Task statement ▸
Keep to one stretch of the data below, the lines from the one with "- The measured" up to and including the one with "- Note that", and return that stretch exactly.

_ _ _ _ _

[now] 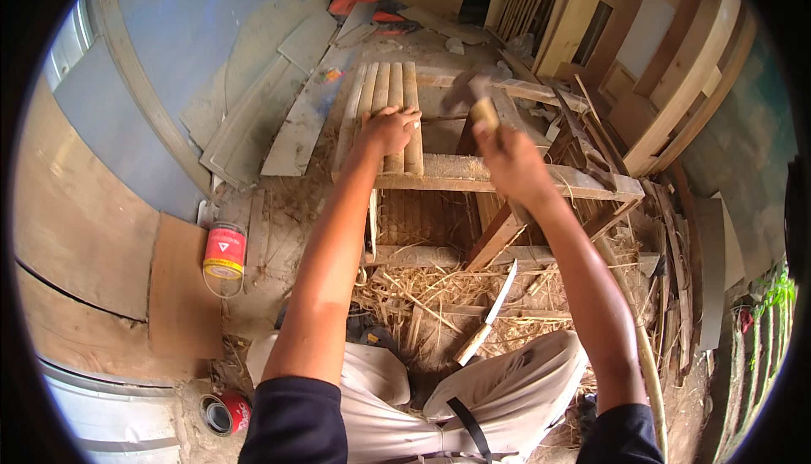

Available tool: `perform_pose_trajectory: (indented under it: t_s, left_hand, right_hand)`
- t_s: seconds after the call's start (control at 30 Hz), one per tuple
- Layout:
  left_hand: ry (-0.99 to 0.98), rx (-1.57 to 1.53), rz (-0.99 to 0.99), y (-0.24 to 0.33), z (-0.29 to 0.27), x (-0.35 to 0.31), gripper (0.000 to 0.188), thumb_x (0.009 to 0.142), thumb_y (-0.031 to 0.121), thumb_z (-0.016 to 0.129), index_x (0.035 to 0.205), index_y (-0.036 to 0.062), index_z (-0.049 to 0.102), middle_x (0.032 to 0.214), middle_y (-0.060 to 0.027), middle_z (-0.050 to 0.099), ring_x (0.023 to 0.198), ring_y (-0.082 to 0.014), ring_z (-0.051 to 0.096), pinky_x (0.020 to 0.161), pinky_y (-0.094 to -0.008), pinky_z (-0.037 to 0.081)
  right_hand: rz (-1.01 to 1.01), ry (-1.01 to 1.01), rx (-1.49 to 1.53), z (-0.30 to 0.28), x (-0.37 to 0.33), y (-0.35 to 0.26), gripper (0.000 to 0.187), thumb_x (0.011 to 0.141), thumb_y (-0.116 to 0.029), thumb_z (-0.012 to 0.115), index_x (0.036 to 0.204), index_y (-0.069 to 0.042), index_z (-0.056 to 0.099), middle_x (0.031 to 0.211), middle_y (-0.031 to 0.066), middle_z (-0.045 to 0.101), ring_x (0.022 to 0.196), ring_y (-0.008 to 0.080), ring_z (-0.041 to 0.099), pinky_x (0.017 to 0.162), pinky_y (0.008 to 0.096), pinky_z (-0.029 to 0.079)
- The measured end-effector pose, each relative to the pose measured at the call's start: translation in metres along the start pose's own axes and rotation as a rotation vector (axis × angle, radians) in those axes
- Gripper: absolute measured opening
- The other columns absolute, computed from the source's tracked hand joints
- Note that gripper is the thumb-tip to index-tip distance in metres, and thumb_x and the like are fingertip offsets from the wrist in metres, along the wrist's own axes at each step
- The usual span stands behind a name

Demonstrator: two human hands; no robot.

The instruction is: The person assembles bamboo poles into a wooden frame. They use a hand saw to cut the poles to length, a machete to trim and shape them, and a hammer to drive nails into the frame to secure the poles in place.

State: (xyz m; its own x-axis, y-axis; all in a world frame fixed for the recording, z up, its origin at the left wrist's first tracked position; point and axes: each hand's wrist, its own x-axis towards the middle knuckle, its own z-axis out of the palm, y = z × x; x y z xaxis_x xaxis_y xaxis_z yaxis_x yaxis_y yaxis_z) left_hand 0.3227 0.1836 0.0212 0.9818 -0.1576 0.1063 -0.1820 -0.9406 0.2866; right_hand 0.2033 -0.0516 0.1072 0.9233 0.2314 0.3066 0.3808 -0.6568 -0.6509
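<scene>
Several bamboo slats lie side by side over the left part of a low wooden frame. My left hand rests on them, its fingers curled together near the right-hand slat; anything small pinched there is hidden. To its right, my right hand is wrapped round the handle of a hammer, raised above the frame and blurred by motion. A long knife with a pale handle lies among the shavings in front of my knees.
Straw-like shavings litter the floor beneath the frame. On the left stand a red and yellow can and, nearer, an open red tin. Wooden frames lean at the right; boards lie along the left wall.
</scene>
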Motion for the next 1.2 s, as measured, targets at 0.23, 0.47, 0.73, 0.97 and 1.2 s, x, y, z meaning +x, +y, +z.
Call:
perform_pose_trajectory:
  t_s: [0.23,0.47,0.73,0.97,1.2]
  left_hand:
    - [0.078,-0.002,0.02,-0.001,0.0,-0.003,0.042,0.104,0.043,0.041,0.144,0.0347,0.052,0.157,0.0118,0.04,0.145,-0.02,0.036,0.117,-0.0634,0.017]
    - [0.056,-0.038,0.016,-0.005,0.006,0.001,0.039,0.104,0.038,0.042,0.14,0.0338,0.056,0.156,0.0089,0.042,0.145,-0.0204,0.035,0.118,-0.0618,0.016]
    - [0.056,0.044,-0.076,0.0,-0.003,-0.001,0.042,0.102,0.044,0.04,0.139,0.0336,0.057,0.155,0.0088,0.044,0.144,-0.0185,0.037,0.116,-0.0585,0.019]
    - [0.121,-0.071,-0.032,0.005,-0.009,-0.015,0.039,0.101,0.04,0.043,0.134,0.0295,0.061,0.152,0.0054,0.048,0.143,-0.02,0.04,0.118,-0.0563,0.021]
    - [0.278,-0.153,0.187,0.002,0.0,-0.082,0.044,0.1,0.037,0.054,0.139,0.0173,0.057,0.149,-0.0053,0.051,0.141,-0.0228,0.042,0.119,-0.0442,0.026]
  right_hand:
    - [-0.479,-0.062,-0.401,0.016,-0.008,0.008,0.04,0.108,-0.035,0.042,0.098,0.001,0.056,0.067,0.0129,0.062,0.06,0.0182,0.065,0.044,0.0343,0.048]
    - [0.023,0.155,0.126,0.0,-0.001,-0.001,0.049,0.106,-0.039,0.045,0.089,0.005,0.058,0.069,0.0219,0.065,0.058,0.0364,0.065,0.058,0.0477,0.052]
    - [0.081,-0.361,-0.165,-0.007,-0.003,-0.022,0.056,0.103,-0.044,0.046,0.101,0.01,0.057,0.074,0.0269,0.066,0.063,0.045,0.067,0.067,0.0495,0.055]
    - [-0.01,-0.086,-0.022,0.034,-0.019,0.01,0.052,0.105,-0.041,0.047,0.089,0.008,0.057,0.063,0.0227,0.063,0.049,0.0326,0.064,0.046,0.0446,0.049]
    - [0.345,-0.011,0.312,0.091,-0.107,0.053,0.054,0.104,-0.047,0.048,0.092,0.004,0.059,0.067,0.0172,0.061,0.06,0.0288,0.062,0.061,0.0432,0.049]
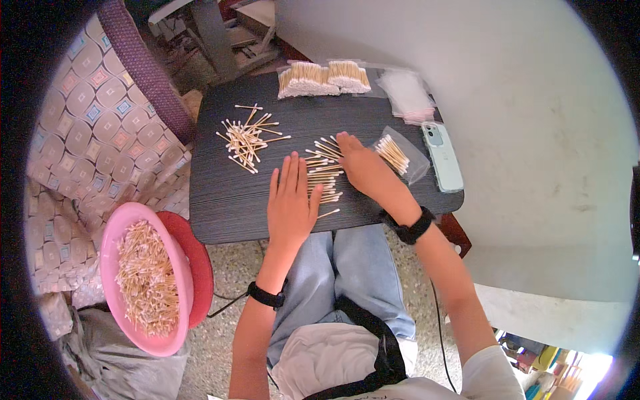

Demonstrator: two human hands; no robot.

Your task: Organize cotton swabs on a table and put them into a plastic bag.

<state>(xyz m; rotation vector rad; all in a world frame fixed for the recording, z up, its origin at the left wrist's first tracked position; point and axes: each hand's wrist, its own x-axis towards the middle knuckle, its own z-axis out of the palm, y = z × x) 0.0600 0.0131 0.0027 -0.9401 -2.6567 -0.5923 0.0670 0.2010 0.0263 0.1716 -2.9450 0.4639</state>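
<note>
A layer of loose cotton swabs [324, 179] lies on the dark table between my two hands, most of them roughly side by side with a few askew at the top. Along their left ends rests my left hand [291, 200], flat with fingers stretched and thumb apart. My right hand [363, 170] is at their upper right ends, fingers extended and close together, partly hiding the swabs beneath. Neither hand visibly grips anything. Just right of it, a clear plastic bag [419, 163] has a small bundle of swabs [393, 155] in it.
A messy swab pile [248, 139] lies at the table's left. Filled swab bags [313, 80] and flat clear bags [407, 97] line the back. A pale phone [445, 160] lies by the right edge. A pink basin [183, 293] of swabs stands lower left, beside a red stool [203, 277].
</note>
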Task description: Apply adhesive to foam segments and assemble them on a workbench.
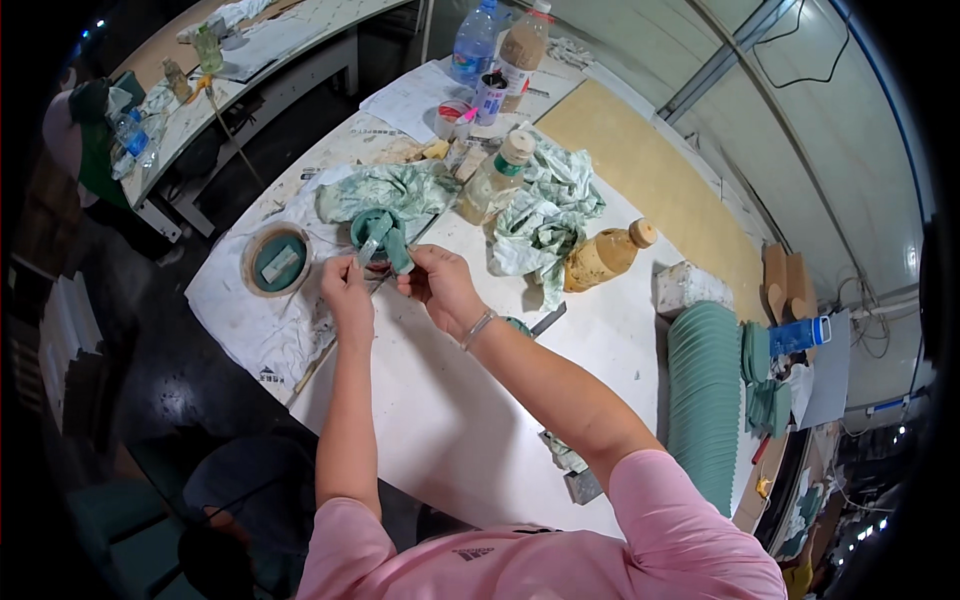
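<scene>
My left hand (347, 292) is closed in a pinch on a narrow, pale flat blade (374, 243), whose upper end is smeared with green. Just beside it, the fingertips of my right hand (442, 284) grip a small flat green piece (399, 254). Blade and piece are close together, in front of a round green tub (371, 217); I cannot tell whether they touch. Left of my hands, a round tan-rimmed bowl (251, 281) contains green liquid and a pale block (279, 263). A stained white cloth (240, 325) lies under the bowl.
Crumpled green-stained cloths (545, 220) lie beyond my hands, beside a green-labelled bottle (490, 190). An amber bottle (603, 257) lies tilted to the right. Taller bottles (474, 45) stand at the back. A long row of stacked green plates (703, 405) runs along the right edge.
</scene>
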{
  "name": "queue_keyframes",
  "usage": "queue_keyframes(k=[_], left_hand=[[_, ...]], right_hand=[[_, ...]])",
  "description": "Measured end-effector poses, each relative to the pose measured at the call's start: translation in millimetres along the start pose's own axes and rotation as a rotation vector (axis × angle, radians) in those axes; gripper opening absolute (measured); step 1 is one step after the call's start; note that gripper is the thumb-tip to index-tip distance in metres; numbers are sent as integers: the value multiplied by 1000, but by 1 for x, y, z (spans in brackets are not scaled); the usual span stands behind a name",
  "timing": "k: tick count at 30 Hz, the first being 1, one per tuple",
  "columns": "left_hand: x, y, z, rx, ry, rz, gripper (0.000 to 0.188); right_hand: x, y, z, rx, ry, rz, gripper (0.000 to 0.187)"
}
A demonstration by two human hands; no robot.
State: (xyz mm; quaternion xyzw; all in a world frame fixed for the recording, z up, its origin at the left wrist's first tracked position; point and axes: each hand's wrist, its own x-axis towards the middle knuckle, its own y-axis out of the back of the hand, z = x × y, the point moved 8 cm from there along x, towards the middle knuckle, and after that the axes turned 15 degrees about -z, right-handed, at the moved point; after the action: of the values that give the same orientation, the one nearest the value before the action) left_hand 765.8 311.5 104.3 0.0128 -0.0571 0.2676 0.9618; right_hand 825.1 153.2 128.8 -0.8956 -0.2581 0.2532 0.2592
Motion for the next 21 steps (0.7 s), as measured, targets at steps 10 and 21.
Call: queue_keyframes(k=[10, 21], left_hand=[[11, -5, -1, 10, 16, 6, 5], [27, 16, 17, 434, -47, 14, 15]], right_hand=[[-4, 5, -1, 16, -16, 1, 15], [-35, 21, 1, 131, 6, -106, 23]])
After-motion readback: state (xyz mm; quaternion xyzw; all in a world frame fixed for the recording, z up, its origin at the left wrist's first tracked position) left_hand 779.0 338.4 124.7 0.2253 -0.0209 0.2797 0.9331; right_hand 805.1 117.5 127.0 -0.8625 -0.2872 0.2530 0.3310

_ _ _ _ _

Answer area ▸
- The measured end-effector pose, each relative to the pose measured at the call's start: translation in metres along the start pose's own axes and rotation as a rotation vector (axis × angle, radians) in those axes
- Gripper: absolute measured opening
- The other columns absolute, computed from the source's tracked hand joints
- Note that gripper is the thumb-tip to index-tip distance in metres, and thumb_x and the like are fingertip offsets from the wrist in metres, along the wrist's own axes at each step

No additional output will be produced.